Bangladesh Shishu Hospital and Institute, located in Shyamoli, Dhaka, is one of the key places where children with thalassemia receive treatment. Yesterday, a heartfelt picture was painted during a visit to the hospital's Thalassemia Center: a mother, Shikha Akter, was quietly sitting with her daughter, Rodela.
Rodela is the only child of her parents and lives with them in Kalshi, Mirpur. She's a seventh-grade student at a nearby kindergarten school. Shikha shared that her daughter was diagnosed with thalassemia when she was just five years old. Since then, they've had to come to this hospital every month so Rodela can get a blood transfusion. For a low-income family like theirs, the ongoing cost of treatment is a constant struggle.
Medical experts warn that the number of thalassemia patients in Bangladesh is increasing rapidly. The rate of thalassemia carriers in Bangladesh is higher than in most South Asian countries. According to various related studies, 3-4 percent of the total population in India, 5-7 percent in Pakistan, 4-5 percent in Nepal, 2-3 percent in Sri Lanka, and 8-9 percent in Afghanistan are thalassemia carriers. On the other hand, the rate in Bangladesh is 11.4 percent. Only the small-populated Maldives is ahead of Bangladesh, with 16-18 percent.

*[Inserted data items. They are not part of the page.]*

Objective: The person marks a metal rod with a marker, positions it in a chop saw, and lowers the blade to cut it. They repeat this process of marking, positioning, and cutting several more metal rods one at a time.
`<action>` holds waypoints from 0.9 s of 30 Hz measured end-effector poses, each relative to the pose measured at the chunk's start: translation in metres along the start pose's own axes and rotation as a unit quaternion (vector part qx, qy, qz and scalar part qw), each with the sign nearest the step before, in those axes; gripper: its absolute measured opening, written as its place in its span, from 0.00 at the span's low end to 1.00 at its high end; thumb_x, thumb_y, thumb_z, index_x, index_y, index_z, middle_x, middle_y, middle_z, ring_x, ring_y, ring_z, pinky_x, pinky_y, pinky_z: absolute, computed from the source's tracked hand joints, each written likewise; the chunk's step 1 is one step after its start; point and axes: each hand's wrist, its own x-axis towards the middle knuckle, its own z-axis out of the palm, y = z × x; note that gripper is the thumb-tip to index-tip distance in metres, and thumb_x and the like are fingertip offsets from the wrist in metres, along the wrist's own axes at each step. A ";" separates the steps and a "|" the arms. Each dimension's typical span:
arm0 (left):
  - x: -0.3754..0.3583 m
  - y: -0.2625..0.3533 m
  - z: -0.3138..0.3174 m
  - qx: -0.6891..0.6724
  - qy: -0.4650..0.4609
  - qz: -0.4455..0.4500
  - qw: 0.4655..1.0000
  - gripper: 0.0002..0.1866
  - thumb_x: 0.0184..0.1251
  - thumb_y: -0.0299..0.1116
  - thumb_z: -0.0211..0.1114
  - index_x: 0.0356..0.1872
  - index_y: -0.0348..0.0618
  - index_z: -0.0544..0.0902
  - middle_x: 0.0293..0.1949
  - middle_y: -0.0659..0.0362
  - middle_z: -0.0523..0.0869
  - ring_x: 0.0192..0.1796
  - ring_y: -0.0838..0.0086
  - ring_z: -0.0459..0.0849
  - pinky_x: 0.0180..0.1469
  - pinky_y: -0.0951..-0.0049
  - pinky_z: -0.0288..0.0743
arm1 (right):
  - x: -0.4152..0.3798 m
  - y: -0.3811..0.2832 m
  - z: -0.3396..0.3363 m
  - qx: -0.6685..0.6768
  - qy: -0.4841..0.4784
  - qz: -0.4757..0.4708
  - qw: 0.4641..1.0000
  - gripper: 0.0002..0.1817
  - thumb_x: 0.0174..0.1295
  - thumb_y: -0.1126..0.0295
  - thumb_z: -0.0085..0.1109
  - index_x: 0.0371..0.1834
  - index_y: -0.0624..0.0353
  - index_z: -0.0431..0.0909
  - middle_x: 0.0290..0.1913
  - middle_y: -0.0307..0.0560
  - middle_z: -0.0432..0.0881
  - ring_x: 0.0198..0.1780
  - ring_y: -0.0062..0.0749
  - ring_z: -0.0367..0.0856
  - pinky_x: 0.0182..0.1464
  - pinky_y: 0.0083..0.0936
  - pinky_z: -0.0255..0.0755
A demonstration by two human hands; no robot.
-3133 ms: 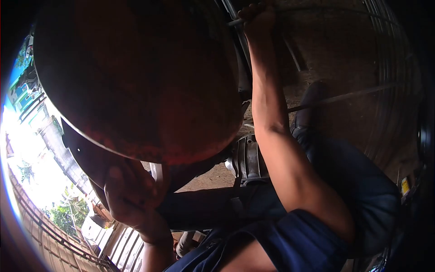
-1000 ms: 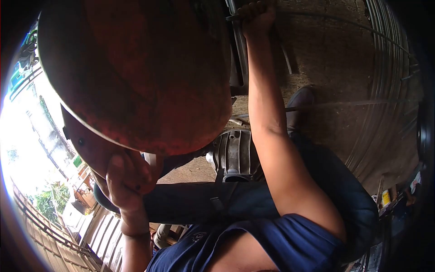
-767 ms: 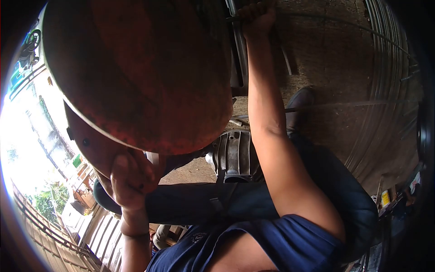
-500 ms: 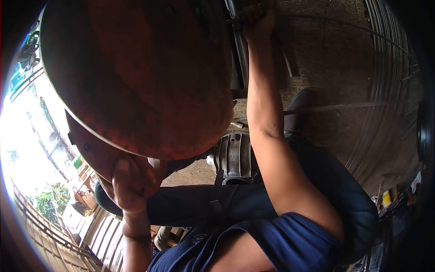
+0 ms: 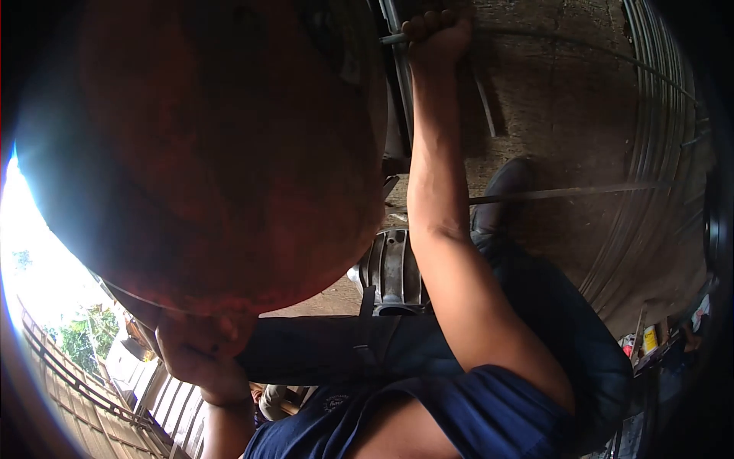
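A large, dark reddish rounded shield-like thing [image 5: 229, 191] fills the upper left, very near the camera. My left hand [image 5: 202, 352] is closed at its lower edge; the shield hides part of the fingers. With the arm stretched far forward, my right hand [image 5: 437, 37] is a fist around a long thin metal rod [image 5: 566, 40]. A short end of the rod [image 5: 393, 38] sticks out on the fist's left side, close to dark metal bars [image 5: 399, 76]. The rest of it curves away to the right.
A ribbed grey metal housing [image 5: 394, 268] sits by my legs. A flat strip [image 5: 566, 193] crosses near my shoe [image 5: 508, 191]. Several long curved rods [image 5: 650, 153] lie at the right. Beyond them is a yellow item [image 5: 650, 338]. Slatted wood [image 5: 172, 398] shows lower left.
The shield has shifted down and left, covering more of the view, and my left hand has moved down with it. My right fist appears slightly lower, still around the rod.
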 end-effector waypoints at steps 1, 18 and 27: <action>-0.004 0.001 -0.001 -0.001 0.003 -0.001 1.000 0.16 0.68 0.34 0.53 0.49 0.30 0.71 0.23 0.52 0.77 0.19 0.74 0.76 0.20 0.80 0.69 | -0.003 -0.002 0.008 -0.003 -0.001 0.001 1.000 0.25 0.74 0.48 0.24 0.19 0.45 0.55 0.13 0.34 0.48 0.13 0.27 0.41 0.15 0.31 0.43; -0.044 0.017 -0.013 0.000 0.066 0.011 0.998 0.16 0.68 0.34 0.52 0.47 0.30 0.72 0.21 0.52 0.77 0.18 0.74 0.76 0.20 0.80 0.68 | -0.008 -0.017 0.022 -0.125 0.005 0.051 0.991 0.29 0.74 0.47 0.26 0.12 0.46 0.47 0.11 0.35 0.43 0.14 0.27 0.38 0.19 0.28 0.43; -0.044 0.016 -0.011 0.001 0.070 0.016 0.997 0.16 0.68 0.35 0.52 0.46 0.30 0.73 0.20 0.52 0.77 0.17 0.74 0.75 0.20 0.80 0.68 | -0.008 -0.020 0.025 -0.127 0.034 0.070 0.989 0.30 0.74 0.48 0.26 0.12 0.47 0.47 0.11 0.35 0.43 0.15 0.28 0.38 0.20 0.29 0.43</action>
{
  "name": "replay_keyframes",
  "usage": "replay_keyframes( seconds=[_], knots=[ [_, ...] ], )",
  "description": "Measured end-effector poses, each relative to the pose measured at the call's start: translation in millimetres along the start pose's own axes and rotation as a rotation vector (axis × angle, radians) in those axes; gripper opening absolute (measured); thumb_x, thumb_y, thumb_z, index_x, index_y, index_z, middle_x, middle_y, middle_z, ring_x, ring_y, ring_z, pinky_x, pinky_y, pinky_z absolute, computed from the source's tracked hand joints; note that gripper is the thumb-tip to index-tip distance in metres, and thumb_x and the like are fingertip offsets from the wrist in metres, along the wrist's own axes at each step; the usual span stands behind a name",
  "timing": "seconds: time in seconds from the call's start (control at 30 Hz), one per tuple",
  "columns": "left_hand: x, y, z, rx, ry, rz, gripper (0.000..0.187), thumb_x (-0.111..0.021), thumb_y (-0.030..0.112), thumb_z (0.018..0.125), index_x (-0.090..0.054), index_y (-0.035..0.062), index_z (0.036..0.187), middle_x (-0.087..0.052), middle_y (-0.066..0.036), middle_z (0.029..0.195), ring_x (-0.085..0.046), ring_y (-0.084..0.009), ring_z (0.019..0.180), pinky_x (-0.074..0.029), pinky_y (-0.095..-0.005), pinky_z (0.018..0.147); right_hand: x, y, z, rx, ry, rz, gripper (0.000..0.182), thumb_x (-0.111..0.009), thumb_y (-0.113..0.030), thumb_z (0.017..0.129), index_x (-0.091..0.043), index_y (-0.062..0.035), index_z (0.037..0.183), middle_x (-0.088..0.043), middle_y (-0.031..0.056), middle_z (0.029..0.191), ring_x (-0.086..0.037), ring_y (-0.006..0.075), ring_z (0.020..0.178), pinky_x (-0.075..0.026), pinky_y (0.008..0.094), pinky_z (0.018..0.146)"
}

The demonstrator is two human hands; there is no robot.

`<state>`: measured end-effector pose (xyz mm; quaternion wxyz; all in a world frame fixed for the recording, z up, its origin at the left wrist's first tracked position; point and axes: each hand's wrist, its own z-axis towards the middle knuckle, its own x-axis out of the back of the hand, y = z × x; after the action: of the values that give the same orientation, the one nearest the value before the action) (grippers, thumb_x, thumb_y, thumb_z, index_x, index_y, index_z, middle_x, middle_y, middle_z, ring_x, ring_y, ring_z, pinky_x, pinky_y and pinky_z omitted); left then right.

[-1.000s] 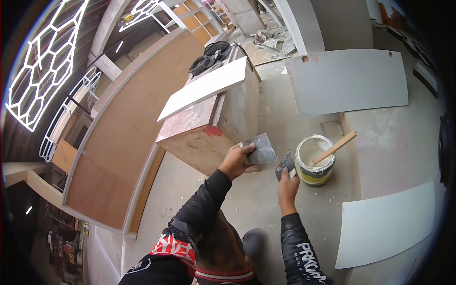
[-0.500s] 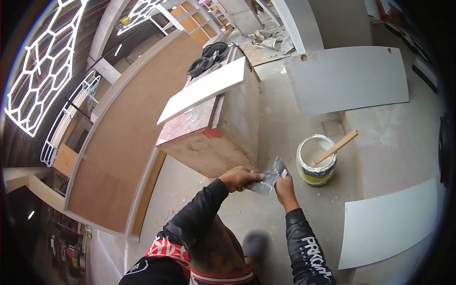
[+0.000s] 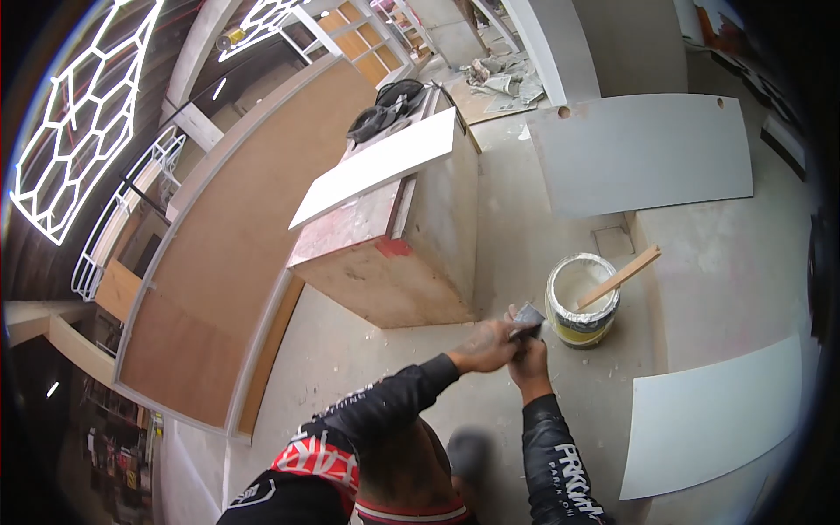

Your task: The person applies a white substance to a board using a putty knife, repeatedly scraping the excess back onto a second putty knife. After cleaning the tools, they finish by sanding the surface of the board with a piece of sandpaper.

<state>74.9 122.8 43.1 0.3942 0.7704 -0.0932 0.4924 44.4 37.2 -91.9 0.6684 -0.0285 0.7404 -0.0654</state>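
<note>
My left hand (image 3: 486,346) is closed and reaches across to my right hand (image 3: 528,360), the two meeting in front of my body. Both are wrapped around putty knives. One grey putty knife blade (image 3: 528,317) shows above the fingers, and the blades overlap here, so the other is mostly hidden. Just right of the hands stands a bucket (image 3: 556,306) of whitish paste, its rim smeared white. A wooden stick (image 3: 619,276) leans out of it.
A long white board (image 3: 376,168) lies across a wooden box (image 3: 385,284), with a black bag (image 3: 385,112) behind. At right are a grey panel (image 3: 643,153) and a white panel (image 3: 713,420). A large brown panel (image 3: 236,236) stands at left.
My left hand has moved right and now meets my right hand. The putty knife blades, spread apart before, now overlap closely above the fingers.
</note>
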Motion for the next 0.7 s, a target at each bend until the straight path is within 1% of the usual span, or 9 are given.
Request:
replay_keyframes(
  seconds=[0.13, 0.17, 0.27, 0.33, 0.4, 0.43, 0.47, 0.53, 0.7],
  knots=[
    [8.5, -24.7, 14.2, 0.039, 0.297, -0.180, 0.046, -0.055, 0.006, 0.084, -0.056, 0.0063, 0.130, -0.065, -0.025, 0.104, -0.067, -0.0285, 0.098, -0.051, -0.0361, 0.083, -23.9, -0.5, -8.3, 0.093, -0.060, -0.631, 0.079, -0.039, 0.007, 0.064, -0.036, 0.0017, 0.142, -0.042, 0.0148, 0.144, -0.037, 0.0230, 0.136, -0.028, 0.0351, 0.114],
    [15.1, -15.8, 10.0, 0.120, 0.217, -0.617, 0.046, -0.056, 0.007, 0.084, -0.056, 0.0046, 0.130, -0.068, -0.020, 0.102, -0.065, -0.0169, 0.092, -0.051, -0.0330, 0.081, -51.8, -12.3, -19.3, 0.112, -0.061, -0.739, 0.076, -0.040, 0.008, 0.062, -0.039, 0.0041, 0.138, -0.047, 0.0140, 0.138, -0.042, 0.0228, 0.131, -0.032, 0.0325, 0.110],
    [19.0, 3.9, 0.4, 0.001, 0.074, -0.471, 0.047, -0.053, 0.005, 0.084, -0.055, 0.0026, 0.131, -0.069, -0.011, 0.103, -0.059, -0.0100, 0.089, -0.051, -0.0292, 0.081, -55.6, -21.7, -3.5, 0.305, 0.022, -0.311, 0.060, -0.043, 0.006, 0.060, -0.048, 0.0045, 0.120, -0.055, 0.0086, 0.112, -0.053, 0.0215, 0.107, -0.041, 0.0288, 0.095],
    [17.5, 5.8, 2.8, -0.015, 0.015, -0.346, 0.050, -0.053, 0.005, 0.083, -0.053, 0.0025, 0.133, -0.068, -0.008, 0.104, -0.059, -0.0102, 0.087, -0.051, -0.0275, 0.081, -29.8, -20.5, 5.4, 0.204, 0.020, -0.203, 0.058, -0.044, 0.005, 0.061, -0.049, 0.0044, 0.119, -0.054, 0.0061, 0.108, -0.053, 0.0199, 0.100, -0.042, 0.0276, 0.090],
    [20.1, -11.9, 13.4, 0.040, 0.273, -0.281, 0.048, -0.053, 0.005, 0.084, -0.054, 0.0044, 0.132, -0.068, -0.005, 0.102, -0.058, -0.0099, 0.086, -0.050, -0.0270, 0.080, -15.7, -12.4, 2.2, 0.003, -0.029, -0.737, 0.074, -0.043, 0.002, 0.065, -0.038, 0.0072, 0.139, -0.054, 0.0095, 0.126, -0.051, 0.0198, 0.118, -0.041, 0.0295, 0.098],
    [15.8, -24.9, 14.6, 0.073, 0.211, -0.586, 0.048, -0.054, 0.005, 0.083, -0.056, 0.0069, 0.132, -0.068, -0.006, 0.098, -0.057, -0.0100, 0.084, -0.050, -0.0277, 0.078, -47.7, -14.5, -12.9, 0.046, -0.050, -0.842, 0.071, -0.044, 0.001, 0.066, -0.041, 0.0074, 0.136, -0.054, 0.0079, 0.120, -0.054, 0.0186, 0.109, -0.044, 0.0294, 0.092],
    [13.7, -21.0, 9.4, 0.080, 0.210, -0.584, 0.048, -0.054, 0.005, 0.083, -0.056, 0.0069, 0.132, -0.068, -0.006, 0.098, -0.057, -0.0100, 0.084, -0.050, -0.0277, 0.078, -46.3, -12.8, -14.1, 0.041, -0.049, -0.836, 0.071, -0.044, 0.001, 0.066, -0.041, 0.0074, 0.136, -0.054, 0.0079, 0.120, -0.054, 0.0186, 0.109, -0.044, 0.0294, 0.092],
    [8.8, -11.6, 2.8, -0.030, 0.022, -0.349, 0.049, -0.052, 0.002, 0.083, -0.055, 0.0052, 0.132, -0.067, -0.003, 0.096, -0.056, -0.0080, 0.084, -0.050, -0.0258, 0.077, -38.4, -14.5, -7.4, 0.028, 0.073, -0.254, 0.066, -0.046, 0.001, 0.064, -0.046, 0.0041, 0.130, -0.053, 0.0033, 0.106, -0.053, 0.0159, 0.093, -0.044, 0.0256, 0.081],
    [17.7, -18.2, 8.6, 0.077, 0.220, -0.419, 0.049, -0.050, -0.001, 0.084, -0.055, 0.0071, 0.132, -0.069, -0.006, 0.098, -0.058, -0.0110, 0.086, -0.049, -0.0297, 0.084, -19.5, -2.9, -0.8, 0.045, -0.046, -0.721, 0.063, -0.044, 0.001, 0.067, -0.050, -0.0002, 0.130, -0.056, 0.0024, 0.104, -0.055, 0.0132, 0.088, -0.046, 0.0240, 0.072]
  ],
)
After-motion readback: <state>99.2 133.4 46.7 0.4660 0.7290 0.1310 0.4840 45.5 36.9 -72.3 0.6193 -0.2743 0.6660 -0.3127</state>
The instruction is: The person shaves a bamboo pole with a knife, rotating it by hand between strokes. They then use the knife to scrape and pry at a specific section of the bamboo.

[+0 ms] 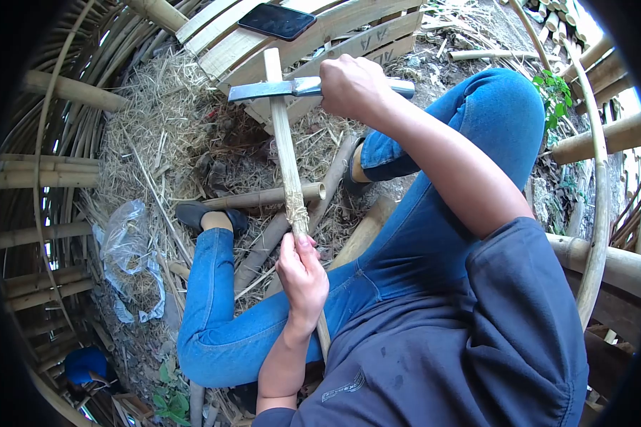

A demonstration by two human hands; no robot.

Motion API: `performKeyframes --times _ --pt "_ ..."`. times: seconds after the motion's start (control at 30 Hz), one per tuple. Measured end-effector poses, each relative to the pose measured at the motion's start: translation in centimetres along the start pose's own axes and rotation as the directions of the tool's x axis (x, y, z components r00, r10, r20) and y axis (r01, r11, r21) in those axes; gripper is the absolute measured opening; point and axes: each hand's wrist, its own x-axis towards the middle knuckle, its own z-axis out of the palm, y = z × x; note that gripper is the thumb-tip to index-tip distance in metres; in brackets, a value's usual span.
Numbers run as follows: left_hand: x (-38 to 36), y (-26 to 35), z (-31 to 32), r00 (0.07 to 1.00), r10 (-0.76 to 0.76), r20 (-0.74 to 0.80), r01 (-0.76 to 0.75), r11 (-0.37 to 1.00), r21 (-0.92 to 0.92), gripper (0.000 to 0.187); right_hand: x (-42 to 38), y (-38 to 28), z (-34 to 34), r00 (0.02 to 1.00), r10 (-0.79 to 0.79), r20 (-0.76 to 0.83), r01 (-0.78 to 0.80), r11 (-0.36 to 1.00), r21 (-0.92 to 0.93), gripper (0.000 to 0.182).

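My left hand (303, 274) is closed around the lower part of a pale split-bamboo strip (286, 149), thumb on top. Curled shavings (296, 213) bunch on the strip just above the thumb. In my right hand (352, 85) is a knife with a metal blade (260, 90), its grey handle end (401, 87) jutting out to the right of the fist. The blade lies crosswise over the strip near its far end. Below my left hand, a lower length of the strip (323, 334) runs past my wrist toward my lap.
A slatted wooden crate (335, 32) at the top carries a phone (276, 21). Cut bamboo poles (263, 198) lie between my legs on straw-covered ground (157, 128). A plastic bag (127, 235) is at left. Bamboo rails (587, 260) stand at right, and a person in blue (85, 365) is at lower left.
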Motion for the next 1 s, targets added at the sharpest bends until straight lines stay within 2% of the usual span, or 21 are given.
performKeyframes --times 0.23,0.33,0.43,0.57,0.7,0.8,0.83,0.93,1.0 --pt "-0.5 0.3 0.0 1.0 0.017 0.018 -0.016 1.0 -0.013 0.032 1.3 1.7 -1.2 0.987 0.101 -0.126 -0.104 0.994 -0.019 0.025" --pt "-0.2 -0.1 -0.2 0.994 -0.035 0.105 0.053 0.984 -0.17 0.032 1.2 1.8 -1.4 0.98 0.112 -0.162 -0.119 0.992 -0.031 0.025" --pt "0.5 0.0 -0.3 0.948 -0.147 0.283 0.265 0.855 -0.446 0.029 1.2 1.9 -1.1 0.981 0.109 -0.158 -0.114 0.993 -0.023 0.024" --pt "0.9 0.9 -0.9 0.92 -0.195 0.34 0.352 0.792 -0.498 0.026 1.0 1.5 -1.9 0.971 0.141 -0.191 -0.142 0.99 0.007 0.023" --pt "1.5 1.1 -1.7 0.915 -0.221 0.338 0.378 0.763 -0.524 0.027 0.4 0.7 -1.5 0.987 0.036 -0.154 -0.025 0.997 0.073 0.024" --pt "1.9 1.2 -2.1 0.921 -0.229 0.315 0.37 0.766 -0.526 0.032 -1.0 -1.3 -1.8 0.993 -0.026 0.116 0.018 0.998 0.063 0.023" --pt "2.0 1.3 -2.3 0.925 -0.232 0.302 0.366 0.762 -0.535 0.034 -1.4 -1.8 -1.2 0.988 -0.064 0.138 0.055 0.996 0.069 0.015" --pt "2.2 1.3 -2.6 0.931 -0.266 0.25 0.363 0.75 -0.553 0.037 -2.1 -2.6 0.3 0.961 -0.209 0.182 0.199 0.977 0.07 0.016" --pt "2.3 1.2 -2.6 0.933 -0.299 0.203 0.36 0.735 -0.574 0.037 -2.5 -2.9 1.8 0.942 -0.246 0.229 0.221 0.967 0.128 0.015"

The Bangladesh Thalassemia Foundation reports that 6,000 to 8,000 children are born with thalassemia in the country every year. According to the Bangladesh Bureau of Statistics (BBS), over 18.2 million people in the country—about 11.4 percent of the total population—are carriers of the disease. Naturally, as the number of carriers grows, so does the number of patients.
May 8 is World Thalassemia Day, observed globally since 1994 to raise awareness about this life-altering disease. In Bangladesh, thalassemia treatment officially began in 1998 at this hospital, which has since become the Bangladesh Shishu Hospital and Institute. This year's theme is- "Together for Thalassaemia: Uniting Communities, Prioritising Patients."
The hospital's Thalassemia Center and its Pediatric Hematology and Oncology Department hosted a seminar to mark the occasion. The chief guest, commerce adviser Sheikh Bashir Uddin, stressed the urgency of action, saying, "We need a concrete plan to bring the number of thalassemia patients in Bangladesh down to zero within the next 10 years."
At the seminar, commerce adviser Sheikh Bashir Uddin emphasized an important point: "There's nothing wrong with being a thalassemia carrier. A person can live a completely normal life even if they are a carrier. But if two carriers get married, there is a risk that their children could be born with the disease."
To lead by example, Sheikh Bashir Uddin launched a thalassemia awareness campaign by getting his blood tested at the event.
Professor Dr. AKM Azizul Haque, chairman of the hospital's board of directors, presided over the seminar. Various speakers stressed the need to increase awareness about thalassemia in Bangladesh, just as other countries have. They also highlighted the importance of improving treatment quality, protecting patients' rights, and identifying carriers to prevent the disease from spreading.
Health experts say the key to preventing thalassemia is public awareness. Although it's a preventable disease, a lack of understanding means new patients are being diagnosed every day. Professor Dr. Md. Mahbubul Hoque, director of Bangladesh Shishu Hospital, explained, "Thalassemia is a serious disease, and prevention is essential. Since the number of carriers in our country is very high, raising awareness is the only way to control it. Treatment is also very expensive, and patients are often at risk of developing other health issues."
The main treatment for thalassemia is regular blood transfusions. Most patients need a transfusion every 2 to 4 weeks, and they must continue this for their entire lives. The minimum cost of monthly treatment is about BDT 13,000.
A bone marrow transplant is the only possible cure — but it's extremely expensive, costing between BDT 1.5 to 1.8 million.
Professor Dr. Md. Belayet Hossain, head of the Pediatric Hematology and Cancer Department at the hospital, said, "We must ensure proper treatment for all thalassemia patients. But the cost of care is too high for many poor families, so many patients are unable to complete their treatment. As a result, they can't live a normal life and often face other physical complications."
Treating thalassemia is not simple. One of the biggest challenges is that patients need regular blood transfusions to survive. On top of that, many thalassemia patients also develop diabetes, which makes managing their health even harder.
At yesterday's seminar, Professor Dr. AKM Azizul Haque said, "It's possible to find out through tests whether an unborn baby has thalassemia. However, the special equipment needed for this test is only available in this hospital. Nowhere else in the country has it. This testing facility is badly needed in other districts too."
Several speakers at the seminar strongly recommended thalassemia carrier screening before marriage. According to doctors, a person needs to know if they are a carrier. If a carrier marries someone who is not a carrier, there is no risk of their child having thalassemia. Professor Dr. AKM Azizul Haque explained,
"Pre-marriage carrier screening is extremely important in our country. If we can make this a common practice, we can prevent thalassemia and stop it from spreading further."